Bernstein Focus for Neurotechnology Freiburg Tübingen
Teilprojekt C6: Neuroethics and Neurotechnology: Emerging Questions from „Hybrid Brains“
Kurzbeschreibung:
Die Möglichkeiten eines technischen Eingriffs in das menschliche Gehirn haben sich in den letzten Jahren deutlich vergrößert und stellen damit in Aussicht, tiefgreifende Veränderungen der Biologie und des Wesens des Menschen zu ermöglichen. Zentrale Schwerpunkte einer „Neuroethik“ sind dabei die Implikationen bildgebender Verfahren oder die Möglichkeiten des Neuroenhancements. Die Frage nach den Konsequenzen von Gehirn-Computer-Schnittstellen (Brain-Machine-Interfaces, BMI) ist dagegen noch relativ jung.
Gerade die Entwicklung und Anwendung von BMIs ist ein jedoch ein Forschungsfeld von Neurowissenschaftlern und Ingenieuren, dessen Ergebnisse in Zukunft eine Vielzahl neuer (therapeutischer und vielleicht auch verbessernder) Anwendungen ermöglichen wird. Aus Perspektive der Neuroethik ist dabei dabei von besonderer Bedeutung, dass durch diese technischen Eingriffe nicht mehr nur der Körper im Sinne des lebenserhaltenden Systems (wie z. B. bei klassischen Herzschrittmachern) oder einem physiologischen Funktionszusammenhang betroffen ist – das Gehirn als Basis von kognitiven Funktionen höherer Ordnung ist auch konstitutiv für zentrale ethisch relevante Konzeptionen wie Personalität, Verantwortlichkeit oder Willens- und Handlungsfreiheit. Daher stellen Gehirn-Computer-Schnittstellen die Ethik und Anthropologie vor grundlegend neue Herausforderungen.
Ziele:
1. Ermittlung der spezifischen neuen Herausforderungen, die der Einsatz von BMIs aus ethischer Perspektive mit sich bringt: Die zentrale Frage lautet, inwiefern BMIs als „Werkzeuge“ im herkömmlichen Sinne betrachtet werden können, wenn sie integraler Bestandteil eines Individuums werden. Besteht ein Unterschied zwischen einem BMI und einer dem Menschen „externen“ Maschine? Unterscheiden sie sich von anderen technischen Implantaten wie Herzschrittmachern?
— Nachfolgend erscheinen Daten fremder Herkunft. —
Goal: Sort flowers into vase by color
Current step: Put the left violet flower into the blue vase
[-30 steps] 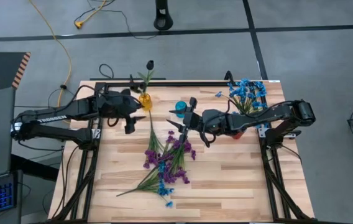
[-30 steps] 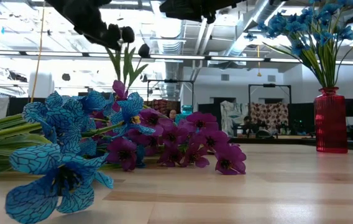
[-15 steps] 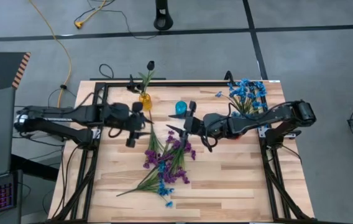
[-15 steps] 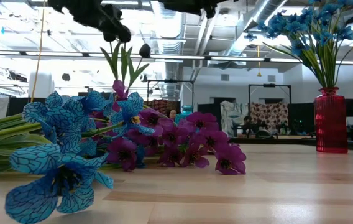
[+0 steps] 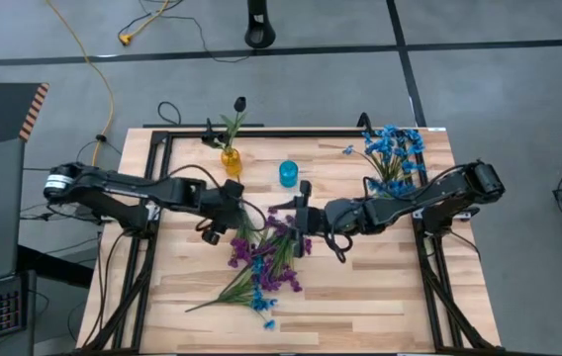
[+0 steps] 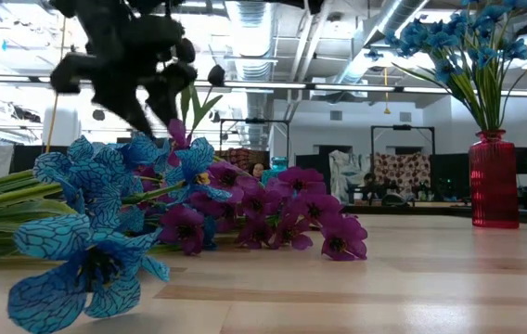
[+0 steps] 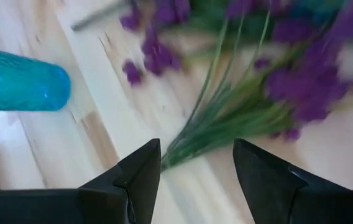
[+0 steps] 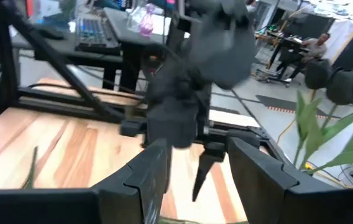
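A pile of purple and blue sprigs (image 5: 261,259) lies flat mid-table, with green stems (image 7: 217,121) fanning toward the far edge. My left gripper (image 5: 224,210) hovers open over the stem ends (image 5: 246,225); its fingers (image 7: 144,177) stand on either side of them, apart. It shows dark above the blossoms (image 6: 282,215) in the low view (image 6: 124,65). My right gripper (image 5: 296,213) is open just right of the pile's far end, facing the left gripper (image 8: 189,93). A yellow vase (image 5: 231,161) holds a dark flower (image 5: 239,102). A red vase (image 6: 494,181) holds blue flowers (image 5: 392,148).
A teal vase (image 5: 288,173) stands upright between the two grippers toward the far edge, also seen in the left wrist view (image 7: 21,81). Black frame rails (image 5: 152,247) run along the table's left and right sides. Bare wood (image 5: 360,287) lies near and right of the pile.
My left gripper has left the yellow vase, moving toward the near edge and right, and has come down over the pile's stem ends. My right gripper has shifted toward the near edge, closer to the pile. The flowers have stayed put.
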You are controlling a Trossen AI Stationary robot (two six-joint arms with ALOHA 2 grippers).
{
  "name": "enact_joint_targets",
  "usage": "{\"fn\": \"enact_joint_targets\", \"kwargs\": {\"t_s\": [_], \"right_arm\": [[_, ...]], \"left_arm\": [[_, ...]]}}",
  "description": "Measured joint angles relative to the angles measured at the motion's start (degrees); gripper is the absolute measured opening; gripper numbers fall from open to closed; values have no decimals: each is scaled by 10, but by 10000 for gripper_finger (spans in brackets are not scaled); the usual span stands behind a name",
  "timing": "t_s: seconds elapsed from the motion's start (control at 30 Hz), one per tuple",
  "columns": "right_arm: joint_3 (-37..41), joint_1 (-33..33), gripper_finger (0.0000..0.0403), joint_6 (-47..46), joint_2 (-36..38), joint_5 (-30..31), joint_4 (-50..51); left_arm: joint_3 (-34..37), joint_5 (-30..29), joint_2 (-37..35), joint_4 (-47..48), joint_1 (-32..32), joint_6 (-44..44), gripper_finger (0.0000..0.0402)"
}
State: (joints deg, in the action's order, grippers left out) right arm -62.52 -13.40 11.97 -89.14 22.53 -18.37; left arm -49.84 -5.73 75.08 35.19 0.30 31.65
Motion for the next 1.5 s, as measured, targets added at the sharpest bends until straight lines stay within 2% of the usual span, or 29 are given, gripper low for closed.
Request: {"fn": "enact_joint_targets", "kwargs": {"t_s": [0.4,0.63,1.13,1.3,1.5], "right_arm": [[0,-19,199,0,0,0,15],[0,-20,198,0,0,0,26],[0,-28,198,2,0,0,53],[0,-38,198,5,2,0,56],[0,-55,198,6,16,0,64]], "left_arm": [[0,-130,146,11,0,201,190],[0,-204,204,-7,0,267,190],[0,-199,209,-52,-26,277,190],[0,-139,209,-68,-29,277,190],[0,-116,209,-69,-23,279,190]]}}
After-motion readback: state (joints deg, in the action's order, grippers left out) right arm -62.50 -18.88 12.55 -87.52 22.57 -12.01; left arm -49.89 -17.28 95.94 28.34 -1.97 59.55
2. Herausarbeitung normativer Konsequenzen des Einsatzes von BMIs: Insofern BMIs eine „Verschmelzung“ von Mensch (Gehirn) und Maschine (Computer) darstellen, müssen mögliche Wechselwirkungen in Betracht gezogen werden. Inwieweit beeinflussen sich Person und Implantat einseitig oder wechselseitig? Könnte das Implantat grundlegende Konzepte wie Personalität, Verantwortlichkeit oder Willensfreiheit positiv oder negativ beeinflussen?
3. Einbettung in übergeordnete Fragen nach der „Technisierung des Menschen“: Als Anwendungsfall von Neurotechnologien ist die Auseinandersetzung mit Herausforderungen und normativen Konsequenzen von BMIs auf die Debatte um die (Selbst-)technisierung des Menschen zu beziehen. Eine zentrale Rolle spielt hierbei die Frage nach den Konsequenzen der Anwendung von Neurotechnologien für unser Selbstbild.